Two quantities are in direct proportion when they increase (or decrease) at the same rate. If one doubles, the other doubles.

Everyday examples:

• If 1 tin of paint covers 5 m², then 3 tins cover 15 m².
• If 1 hour of work costs £12, then 4 hours cost £48.

The Unitary Method

The unitary method means finding the value of one unit first, then scaling up or down.

Worked Example — Shopping

Scenario: 5 notebooks cost £8.00. How much do 3 notebooks cost?

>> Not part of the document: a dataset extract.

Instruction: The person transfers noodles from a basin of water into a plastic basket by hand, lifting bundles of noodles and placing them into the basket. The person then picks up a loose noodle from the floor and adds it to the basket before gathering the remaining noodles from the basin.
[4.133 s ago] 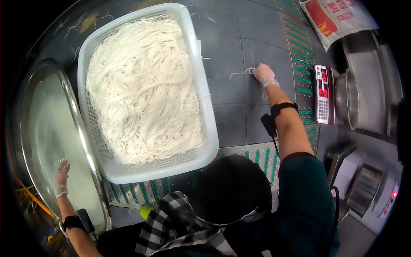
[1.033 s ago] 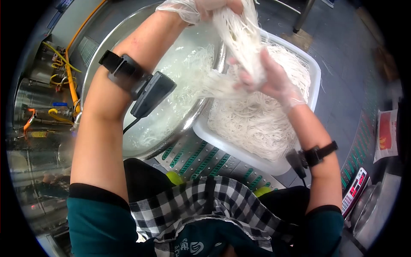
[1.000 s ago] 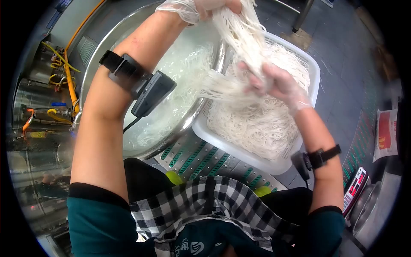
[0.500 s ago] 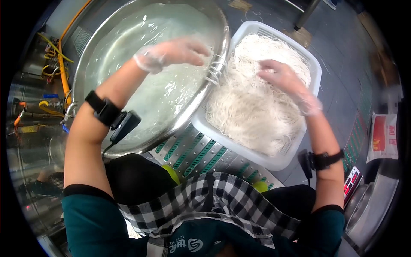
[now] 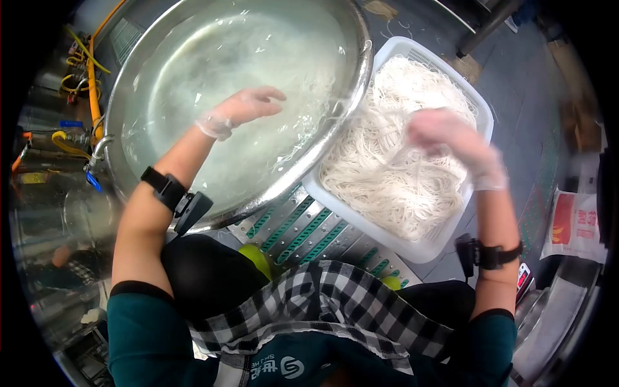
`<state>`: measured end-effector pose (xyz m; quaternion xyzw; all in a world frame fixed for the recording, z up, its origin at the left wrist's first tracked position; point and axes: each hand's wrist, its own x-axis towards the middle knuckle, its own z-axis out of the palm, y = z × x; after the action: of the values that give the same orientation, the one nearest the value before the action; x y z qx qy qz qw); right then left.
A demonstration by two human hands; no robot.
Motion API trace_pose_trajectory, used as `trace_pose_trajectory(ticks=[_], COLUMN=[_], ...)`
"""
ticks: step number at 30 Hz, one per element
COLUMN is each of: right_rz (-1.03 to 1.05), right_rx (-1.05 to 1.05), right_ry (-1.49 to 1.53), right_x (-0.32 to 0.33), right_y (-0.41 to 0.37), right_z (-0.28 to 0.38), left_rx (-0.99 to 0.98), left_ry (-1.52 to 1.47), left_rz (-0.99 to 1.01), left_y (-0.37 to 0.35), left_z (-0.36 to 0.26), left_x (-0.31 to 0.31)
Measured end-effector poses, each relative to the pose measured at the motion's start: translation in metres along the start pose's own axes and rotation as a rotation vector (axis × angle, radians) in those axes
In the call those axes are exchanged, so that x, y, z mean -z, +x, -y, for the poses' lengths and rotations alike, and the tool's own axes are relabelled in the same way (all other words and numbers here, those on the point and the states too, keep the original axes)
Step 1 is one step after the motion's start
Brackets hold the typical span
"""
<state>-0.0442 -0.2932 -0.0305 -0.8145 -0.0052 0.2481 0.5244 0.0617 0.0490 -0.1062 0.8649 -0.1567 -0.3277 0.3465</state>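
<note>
My left hand (image 5: 248, 106), in a clear glove, hovers over the cloudy water in a large round metal basin (image 5: 369, 61). Its fingers are stretched out with nothing in them. Pale loose strands float in the water near the basin's right side. My right hand (image 5: 445, 135), gloved too and smeared by motion, is above a heap of white noodles (image 5: 400, 187) in a white plastic basket (image 5: 416, 250). Its fingers look curled, and blurred noodle strands trail from it towards the basin's rim.
A metal slatted grate (image 5: 303, 226) with green strips lies below basin and basket. Yellow hoses and valves (image 5: 77, 138) line the left. At right are a red-and-white bag (image 5: 577, 226) and a scale with a red display (image 5: 523, 276). A metal leg (image 5: 487, 26) stands behind.
The noodles draped over the basin's rim have been pulled off towards the basket. My right hand has moved slightly right and its fingers have curled. My left hand has drawn away from the rim.
</note>
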Motion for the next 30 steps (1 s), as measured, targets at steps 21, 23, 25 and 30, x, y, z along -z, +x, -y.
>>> trace_pose_trajectory(ticks=[21, 23, 25, 30], right_rz=[-0.117, -0.098, -0.194, -0.181], right_rx=[-0.123, -0.051, 0.008, -0.020], right_ry=[-0.297, -0.267, -0.733, -0.761], right_x=[-0.028, -0.046, -0.057, -0.061], right_y=[0.062, 0.083, 0.092, 0.094], right_z=[0.011, 0.007, 0.012, 0.006], left_rx=[0.747, 0.735, 0.709, 0.619], left_ry=[0.082, 0.078, 0.075, 0.075], left_rz=[-0.184, -0.151, -0.120, -0.052], left_y=[-0.021, -0.007, 0.010, 0.064], left_z=[0.239, 0.234, 0.225, 0.195], left_x=[0.069, 0.063, 0.058, 0.045])
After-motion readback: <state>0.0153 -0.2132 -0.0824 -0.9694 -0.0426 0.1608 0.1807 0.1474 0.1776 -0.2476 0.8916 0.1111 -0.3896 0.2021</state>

Step 1: Cost of 1 notebook = £8.00 ÷ 5 = £1.60 Step 2: Cost of 3 notebooks = £1.60 × 3 = £4.80

Worked Example — Scaling a Recipe

Scenario: A recipe for 4 people uses:

Ingredient	Amount for 4
Flour	200 g
Sugar	80 g
Butter	100 g
Eggs	2

How much of each ingredient do you need for 6 people?

Step 1: Find the amount for 1 person (divide by 4):

Ingredient	For 1 person
Flour	50 g
Sugar	20 g
Butter	25 g
Eggs	0.5

Step 2: Multiply by 6:

Ingredient	For 6 people
Flour	300 g
Sugar	120 g
Butter	150 g
Eggs	3

Worked Example — Best Buy

Scenario: A supermarket sells orange juice in two sizes:

• Small: 500 ml for £1.20
• Large: 1.5 litres for £3.00

Which is better value?

Small: £1.20 ÷ 500 = 0.24p per ml Large: £3.00 ÷ 1,500 = 0.20p per ml

Answer: The large bottle is better value (cheaper per ml).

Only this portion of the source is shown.